- _TASK ITEM_:
Begin at the line containing "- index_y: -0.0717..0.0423" in the entries below and end at the line containing "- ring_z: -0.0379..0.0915"; transcribe that range exactly and nothing outside it.

- _DATA EXTRACTS_:
-.-.-

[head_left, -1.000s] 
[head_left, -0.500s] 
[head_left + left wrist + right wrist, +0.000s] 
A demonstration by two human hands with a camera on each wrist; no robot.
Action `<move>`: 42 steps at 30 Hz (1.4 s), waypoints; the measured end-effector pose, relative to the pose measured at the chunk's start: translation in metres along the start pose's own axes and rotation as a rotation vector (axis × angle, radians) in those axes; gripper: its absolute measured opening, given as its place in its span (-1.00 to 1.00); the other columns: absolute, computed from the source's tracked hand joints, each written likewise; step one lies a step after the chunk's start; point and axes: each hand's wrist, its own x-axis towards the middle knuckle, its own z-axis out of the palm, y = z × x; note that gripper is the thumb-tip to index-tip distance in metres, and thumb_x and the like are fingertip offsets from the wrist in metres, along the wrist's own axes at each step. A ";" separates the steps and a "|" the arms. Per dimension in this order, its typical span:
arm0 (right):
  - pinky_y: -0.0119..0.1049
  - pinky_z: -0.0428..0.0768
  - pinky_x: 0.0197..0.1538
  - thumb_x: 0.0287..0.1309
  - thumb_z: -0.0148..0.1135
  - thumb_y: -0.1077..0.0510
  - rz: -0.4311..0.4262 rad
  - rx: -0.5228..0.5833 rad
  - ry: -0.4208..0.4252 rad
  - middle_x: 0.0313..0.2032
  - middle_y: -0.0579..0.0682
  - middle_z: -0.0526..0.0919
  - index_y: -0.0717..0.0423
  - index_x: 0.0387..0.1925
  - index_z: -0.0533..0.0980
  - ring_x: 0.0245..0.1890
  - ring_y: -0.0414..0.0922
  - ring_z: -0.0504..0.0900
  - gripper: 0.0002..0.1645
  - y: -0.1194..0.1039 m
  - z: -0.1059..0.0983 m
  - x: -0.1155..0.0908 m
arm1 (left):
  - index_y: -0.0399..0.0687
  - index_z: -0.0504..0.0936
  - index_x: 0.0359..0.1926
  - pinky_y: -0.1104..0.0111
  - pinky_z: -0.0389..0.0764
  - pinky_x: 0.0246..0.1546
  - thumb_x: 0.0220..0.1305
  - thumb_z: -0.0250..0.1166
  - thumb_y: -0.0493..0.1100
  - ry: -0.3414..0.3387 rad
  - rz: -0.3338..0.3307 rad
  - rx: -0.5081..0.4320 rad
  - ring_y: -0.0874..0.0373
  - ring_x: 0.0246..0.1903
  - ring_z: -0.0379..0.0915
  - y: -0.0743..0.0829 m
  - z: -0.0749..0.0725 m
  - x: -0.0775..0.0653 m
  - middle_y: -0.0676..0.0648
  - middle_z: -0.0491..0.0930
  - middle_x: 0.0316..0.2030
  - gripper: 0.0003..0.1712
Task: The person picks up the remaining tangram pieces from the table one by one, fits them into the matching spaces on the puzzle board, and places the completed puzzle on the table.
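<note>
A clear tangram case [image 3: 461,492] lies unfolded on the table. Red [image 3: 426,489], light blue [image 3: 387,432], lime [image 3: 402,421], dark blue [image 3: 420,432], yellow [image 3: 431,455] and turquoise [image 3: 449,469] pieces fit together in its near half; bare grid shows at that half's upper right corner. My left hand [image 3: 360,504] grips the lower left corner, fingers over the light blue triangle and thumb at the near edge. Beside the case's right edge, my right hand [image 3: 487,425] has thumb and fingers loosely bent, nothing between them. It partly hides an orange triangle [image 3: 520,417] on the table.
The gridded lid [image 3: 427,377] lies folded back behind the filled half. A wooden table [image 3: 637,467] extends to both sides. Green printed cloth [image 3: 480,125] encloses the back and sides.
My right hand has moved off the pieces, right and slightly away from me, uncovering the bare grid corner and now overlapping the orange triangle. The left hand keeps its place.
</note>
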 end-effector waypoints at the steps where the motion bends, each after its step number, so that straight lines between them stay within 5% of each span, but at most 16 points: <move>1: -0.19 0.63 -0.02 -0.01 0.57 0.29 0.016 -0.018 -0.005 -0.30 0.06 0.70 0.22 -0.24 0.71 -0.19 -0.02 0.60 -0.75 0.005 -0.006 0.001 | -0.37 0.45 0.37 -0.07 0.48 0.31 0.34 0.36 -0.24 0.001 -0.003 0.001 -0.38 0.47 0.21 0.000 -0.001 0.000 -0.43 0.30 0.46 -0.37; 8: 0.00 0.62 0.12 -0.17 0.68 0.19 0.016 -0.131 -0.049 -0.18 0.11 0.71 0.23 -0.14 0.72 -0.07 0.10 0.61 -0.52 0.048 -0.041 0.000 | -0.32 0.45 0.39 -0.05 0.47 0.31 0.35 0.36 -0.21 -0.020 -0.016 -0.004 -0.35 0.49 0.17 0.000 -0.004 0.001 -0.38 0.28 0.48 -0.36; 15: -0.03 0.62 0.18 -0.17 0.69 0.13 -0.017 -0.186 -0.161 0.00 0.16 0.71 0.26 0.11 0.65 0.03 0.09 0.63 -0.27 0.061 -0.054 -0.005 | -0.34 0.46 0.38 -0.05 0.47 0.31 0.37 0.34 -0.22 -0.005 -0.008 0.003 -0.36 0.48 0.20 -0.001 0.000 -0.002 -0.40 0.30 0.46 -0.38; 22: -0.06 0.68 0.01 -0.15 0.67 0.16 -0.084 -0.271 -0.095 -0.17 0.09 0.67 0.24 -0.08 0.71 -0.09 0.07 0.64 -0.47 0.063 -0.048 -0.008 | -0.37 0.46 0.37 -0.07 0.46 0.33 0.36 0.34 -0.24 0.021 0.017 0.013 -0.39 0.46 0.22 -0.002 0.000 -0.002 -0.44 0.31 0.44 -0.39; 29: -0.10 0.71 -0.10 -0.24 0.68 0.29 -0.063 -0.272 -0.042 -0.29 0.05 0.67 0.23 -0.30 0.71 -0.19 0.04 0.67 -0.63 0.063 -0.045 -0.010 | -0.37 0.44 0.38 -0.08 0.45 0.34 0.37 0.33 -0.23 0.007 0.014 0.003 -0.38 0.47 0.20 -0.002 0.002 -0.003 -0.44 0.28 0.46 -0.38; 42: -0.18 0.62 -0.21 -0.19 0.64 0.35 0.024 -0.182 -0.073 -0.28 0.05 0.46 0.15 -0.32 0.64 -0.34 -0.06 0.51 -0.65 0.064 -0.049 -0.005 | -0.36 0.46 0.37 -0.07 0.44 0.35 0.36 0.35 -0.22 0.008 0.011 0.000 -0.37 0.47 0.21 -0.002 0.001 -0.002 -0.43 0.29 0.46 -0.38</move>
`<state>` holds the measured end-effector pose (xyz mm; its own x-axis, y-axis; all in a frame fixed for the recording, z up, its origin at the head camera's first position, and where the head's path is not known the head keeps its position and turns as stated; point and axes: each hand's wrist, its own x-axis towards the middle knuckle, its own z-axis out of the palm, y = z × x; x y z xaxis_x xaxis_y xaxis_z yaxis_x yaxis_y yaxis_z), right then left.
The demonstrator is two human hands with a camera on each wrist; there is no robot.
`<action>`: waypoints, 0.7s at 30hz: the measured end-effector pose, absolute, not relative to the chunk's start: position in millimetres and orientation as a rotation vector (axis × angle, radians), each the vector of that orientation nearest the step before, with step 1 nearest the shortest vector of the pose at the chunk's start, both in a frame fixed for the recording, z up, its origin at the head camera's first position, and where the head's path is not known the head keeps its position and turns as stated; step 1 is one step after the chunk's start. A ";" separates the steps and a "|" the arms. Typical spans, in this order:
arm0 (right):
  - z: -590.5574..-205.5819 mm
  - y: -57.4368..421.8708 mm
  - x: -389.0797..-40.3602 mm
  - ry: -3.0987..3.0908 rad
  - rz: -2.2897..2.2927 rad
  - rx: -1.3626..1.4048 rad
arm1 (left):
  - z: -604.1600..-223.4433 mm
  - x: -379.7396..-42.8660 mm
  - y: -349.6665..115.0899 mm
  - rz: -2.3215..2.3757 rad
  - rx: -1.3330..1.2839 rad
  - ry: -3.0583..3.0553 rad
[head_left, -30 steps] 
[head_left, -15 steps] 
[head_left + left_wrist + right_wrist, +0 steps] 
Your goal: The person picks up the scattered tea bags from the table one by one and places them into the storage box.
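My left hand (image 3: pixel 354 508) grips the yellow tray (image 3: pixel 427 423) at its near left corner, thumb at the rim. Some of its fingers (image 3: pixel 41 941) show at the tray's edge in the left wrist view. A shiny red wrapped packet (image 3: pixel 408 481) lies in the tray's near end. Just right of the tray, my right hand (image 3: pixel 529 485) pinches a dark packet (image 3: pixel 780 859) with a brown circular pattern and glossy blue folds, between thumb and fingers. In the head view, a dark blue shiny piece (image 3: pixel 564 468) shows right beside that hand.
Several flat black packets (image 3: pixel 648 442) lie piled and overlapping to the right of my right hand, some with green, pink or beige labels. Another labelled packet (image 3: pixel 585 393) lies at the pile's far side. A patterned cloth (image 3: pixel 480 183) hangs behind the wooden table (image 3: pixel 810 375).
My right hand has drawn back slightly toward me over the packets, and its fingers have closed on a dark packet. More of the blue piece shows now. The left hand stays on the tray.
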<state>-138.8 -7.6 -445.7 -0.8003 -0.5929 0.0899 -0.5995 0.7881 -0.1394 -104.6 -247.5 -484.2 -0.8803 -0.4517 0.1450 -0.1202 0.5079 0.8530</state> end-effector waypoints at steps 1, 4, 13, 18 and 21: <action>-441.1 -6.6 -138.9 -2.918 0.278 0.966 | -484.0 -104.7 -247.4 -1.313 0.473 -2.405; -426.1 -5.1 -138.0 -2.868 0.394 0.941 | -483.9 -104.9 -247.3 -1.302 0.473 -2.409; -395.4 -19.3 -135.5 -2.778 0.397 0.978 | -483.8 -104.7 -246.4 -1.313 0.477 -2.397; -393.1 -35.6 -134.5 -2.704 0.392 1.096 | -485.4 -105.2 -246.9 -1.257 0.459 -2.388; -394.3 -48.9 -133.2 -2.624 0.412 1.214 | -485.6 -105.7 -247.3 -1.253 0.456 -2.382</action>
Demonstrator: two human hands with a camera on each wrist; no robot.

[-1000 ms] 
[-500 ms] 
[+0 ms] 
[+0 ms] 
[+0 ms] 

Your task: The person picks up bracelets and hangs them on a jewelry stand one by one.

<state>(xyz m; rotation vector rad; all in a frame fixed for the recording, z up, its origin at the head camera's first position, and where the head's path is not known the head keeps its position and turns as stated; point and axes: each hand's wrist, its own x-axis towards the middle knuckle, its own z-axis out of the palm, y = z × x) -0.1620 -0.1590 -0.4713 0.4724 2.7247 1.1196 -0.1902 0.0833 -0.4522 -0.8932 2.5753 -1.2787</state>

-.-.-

- _SOLVED PROBLEM_:
  - index_y: -0.0717..0.0423
  - index_x: 0.0387..0.1925
  - index_z: -0.0533..0.0980
  - ring_x: 0.0245..0.1890
  - ring_y: -0.0414..0.0922
  - ring_z: -0.0504..0.0900
  - gripper: 0.0002..0.1645
  - y: -0.1194..0.1039 m
  - z: -0.1059..0.0983 m
  - x: -0.1155..0.0908 m
arm1 (left):
  - index_y: -0.0399..0.0687
  - index_z: -0.0504..0.0936
  - index_x: 0.0359..0.1926
  - pinky_y: -0.1104..0.0111
  - pinky_z: -0.0389..0.0764
  - pinky_x: 0.0246..0.1546
  - thumb_x: 0.0220..0.1305
  - thumb_z: -0.0250..0.1166
  - thumb_y: -0.0493..0.1100
  - ry: -0.3414..0.3387 rad
  - rz: -0.3338..0.3307 rad
  - rx: -0.5081..0.4320 rad
  - ring_y: -0.0874..0.0373
  - ring_x: 0.0246..0.1903
  - ring_z: -0.0379..0.0915

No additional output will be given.